*Exercise goal*: Your task is to output the listing exactly, leaving every image out.
======== Data block
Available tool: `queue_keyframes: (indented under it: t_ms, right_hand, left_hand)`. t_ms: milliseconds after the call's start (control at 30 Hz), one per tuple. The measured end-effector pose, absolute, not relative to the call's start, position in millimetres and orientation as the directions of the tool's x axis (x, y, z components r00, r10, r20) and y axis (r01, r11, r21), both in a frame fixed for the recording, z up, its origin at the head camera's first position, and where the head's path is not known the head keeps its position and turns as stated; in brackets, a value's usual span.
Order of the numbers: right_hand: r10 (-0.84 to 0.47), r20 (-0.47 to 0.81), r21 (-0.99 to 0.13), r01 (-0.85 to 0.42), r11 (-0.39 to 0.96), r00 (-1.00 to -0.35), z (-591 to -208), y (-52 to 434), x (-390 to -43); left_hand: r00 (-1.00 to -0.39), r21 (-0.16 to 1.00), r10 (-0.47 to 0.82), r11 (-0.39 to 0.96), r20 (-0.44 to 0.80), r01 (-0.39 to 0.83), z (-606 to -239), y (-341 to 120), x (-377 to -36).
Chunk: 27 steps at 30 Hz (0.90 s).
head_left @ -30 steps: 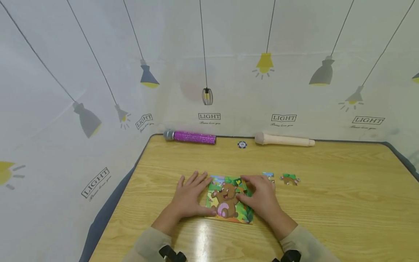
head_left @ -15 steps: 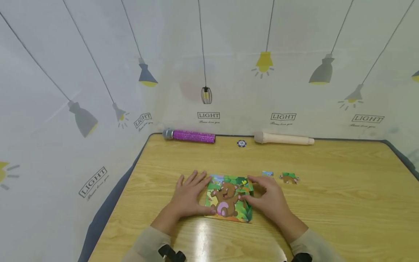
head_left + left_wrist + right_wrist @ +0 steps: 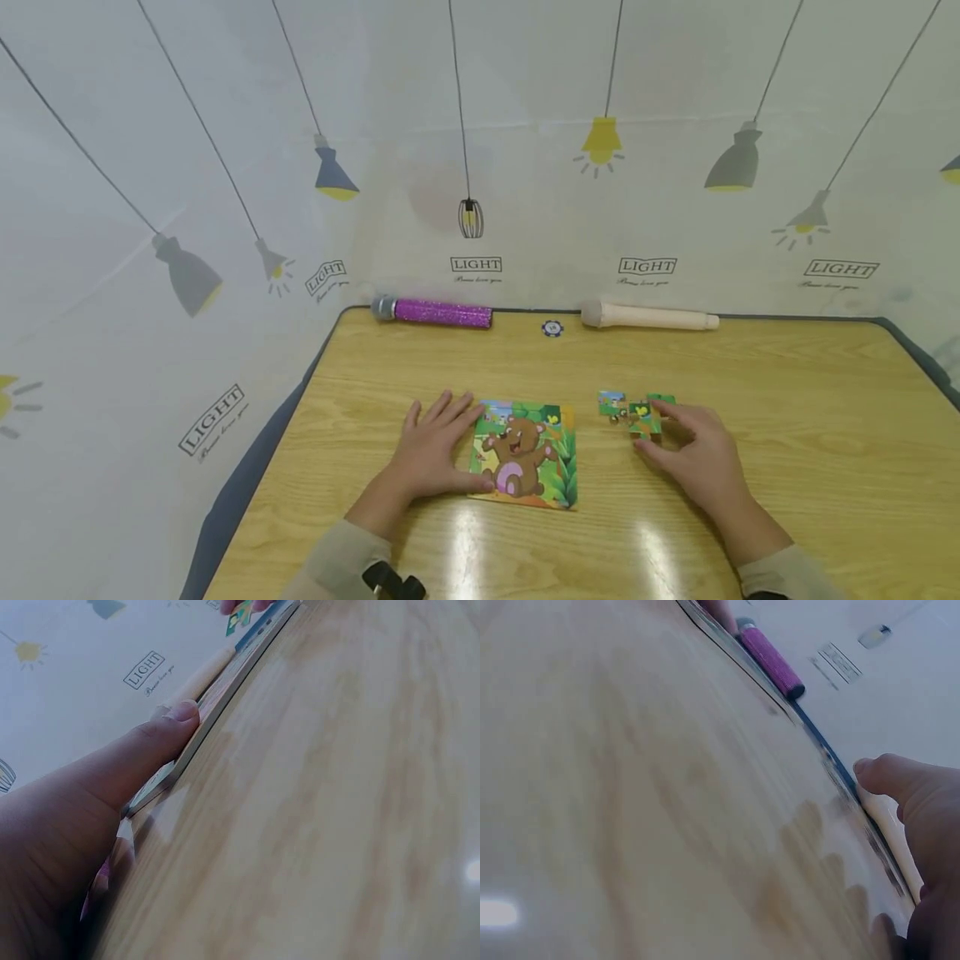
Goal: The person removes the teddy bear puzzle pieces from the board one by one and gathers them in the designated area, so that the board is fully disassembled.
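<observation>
Right hand [image 3: 693, 458] off bear puzzle board [image 3: 525, 454], now right of centre, fingers loosely spread over loose puzzle pieces [image 3: 637, 410], nothing pinched. Left hand [image 3: 435, 450] flat, thumb against board's left edge. Risk: fingertips nudge pieces, scattering them; board slides if left hand eases.

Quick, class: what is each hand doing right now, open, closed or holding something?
Left hand: open, fingers flat, thumb against the bear puzzle edge.
Right hand: fingertips on the loose puzzle pieces; grip cannot be told.
</observation>
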State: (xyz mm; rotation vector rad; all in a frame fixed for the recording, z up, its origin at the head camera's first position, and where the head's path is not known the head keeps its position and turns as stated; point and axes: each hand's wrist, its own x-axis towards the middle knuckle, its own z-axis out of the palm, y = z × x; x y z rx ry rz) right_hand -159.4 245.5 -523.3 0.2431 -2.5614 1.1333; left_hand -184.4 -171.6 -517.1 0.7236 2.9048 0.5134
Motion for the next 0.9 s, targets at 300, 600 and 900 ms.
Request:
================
*Exercise response*:
Available tool: `queue_keyframes: (indented under it: t_ms, right_hand, left_hand)`. t_ms: milliseconds after the call's start (control at 30 Hz), one per tuple. The measured end-effector pose, absolute, not relative to the call's start, position in millimetres and orientation as the directions of the tool's x axis (x, y, z components r00, r10, r20) and y axis (r01, r11, r21), both in a frame fixed for the recording, z up, its origin at the head camera's first position, and where the head's path is not known the head keeps its position and turns as stated; in brackets, a value's usual span.
Order of the numbers: right_hand: r10 (-0.84 to 0.47), r20 (-0.47 to 0.81), r21 (-0.99 to 0.13), r01 (-0.85 to 0.42), r11 (-0.39 to 0.96), r00 (-1.00 to -0.35), z (-591 to -208), y (-52 to 434), x (-390 to -43); left_hand: r00 (-1.00 to -0.39), r21 (-0.16 to 1.00), r10 (-0.47 to 0.82), r11 (-0.39 to 0.96), r20 (-0.44 to 0.80), r01 (-0.39 to 0.83), z (-606 to -239), y (-341 to 120), x (-377 to -36).
Chunk: 27 steps at 30 Hz (0.90 s).
head_left @ -30 steps: 
head_left @ -15 steps: 
head_left + left_wrist + right_wrist @ +0 steps: 
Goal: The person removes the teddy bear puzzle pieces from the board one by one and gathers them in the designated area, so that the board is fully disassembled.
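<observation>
Right hand [image 3: 693, 458] off bear puzzle board [image 3: 525, 454], now right of centre, fingers loosely spread over loose puzzle pieces [image 3: 637, 410], nothing pinched. Left hand [image 3: 435, 450] flat, thumb against board's left edge. Risk: fingertips nudge pieces, scattering them; board slides if left hand eases.

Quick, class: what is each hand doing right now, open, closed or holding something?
Left hand: open, fingers flat, thumb against the bear puzzle edge.
Right hand: fingertips on the loose puzzle pieces; grip cannot be told.
</observation>
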State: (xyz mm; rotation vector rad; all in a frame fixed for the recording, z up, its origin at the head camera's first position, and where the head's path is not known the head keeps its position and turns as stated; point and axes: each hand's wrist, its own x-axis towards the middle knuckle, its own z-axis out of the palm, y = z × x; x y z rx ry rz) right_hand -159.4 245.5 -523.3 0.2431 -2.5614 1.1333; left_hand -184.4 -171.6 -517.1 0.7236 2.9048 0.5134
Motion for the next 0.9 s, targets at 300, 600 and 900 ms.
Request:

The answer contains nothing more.